Yeah, I think the idea of confidence is a bit different than what I am looking for using implicit factorization to do document clustering.

The broadcasted value of gram matrix w_i'wi or h_j'h_j will also count the r_ij those are observed...So I might be fine using the broadcasted gram matrix and use the linear term as \sum (-r_ijw_i) or \sum (-rijh_j)...

I will think further but in the current implicit formulation with confidence, looks like I am really factorizing a 0/1 matrix with weights 1 + alpha*rating for . It's a bit different from LSA model.

On Sun, Jul 26, 2015 at 12:34 AM, Sean Owen <sowen@cloudera.com> wrote:

confidence = 1 + alpha * |rating| here (so, c1 means confidence - 1),

so alpha = 1 doesn't specially mean high confidence. The loss function

is computed over the whole input matrix, including all missing "0"

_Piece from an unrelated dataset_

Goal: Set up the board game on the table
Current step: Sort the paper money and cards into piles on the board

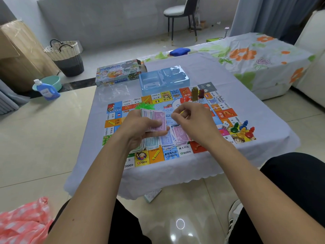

entries. These have a minimal confidence of 1 according to this

formula. alpha controls how much more confident you are in what the

entries that do exist in the input mean. So alpha = 1 is low-ish and

means you don't think the existence of ratings means a lot more than

their absence.

I think the explicit case is similar, but not identical -- here. The

cost function for the explicit case is not the same, which is the more

substantial difference between the two. There, ratings aren't inputs

to a confidence value that becomes a weight in the loss function,

during this factorization of a 0/1 matrix. Instead the rating matrix

is the thing being factorized directly.

On Sun, Jul 26, 2015 at 6:45 AM, Debasish Das <debasish.das83@gmail.com> wrote:

> Hi,

>

> Implicit factorization is important for us since it drives recommendation

> when modeling user click/no-click and also topic modeling to handle 0 counts

> in document x word matrices through NMF and Sparse Coding.

>

> I am a bit confused on this code:

>

> val c1 = alpha * math.abs(rating)

> if (rating > 0) ls.add(srcFactor, (c1 + 1.0)/c1, c1)

>

> When the alpha = 1.0 (high confidence) and rating is > 0 (true for word

> counts), why this formula does not become same as explicit formula:

>

> ls.add(srcFactor, rating, 1.0)

>

> For modeling document, I believe implicit Y'Y needs to stay but we need

> explicit ls.add(srcFactor, rating, 1.0)

>

> I am understanding confidence code further. Please let me know if the idea

> of mapping implicit to handle 0 counts in document word matrix makes sense.

>

> Thanks.

> Deb

>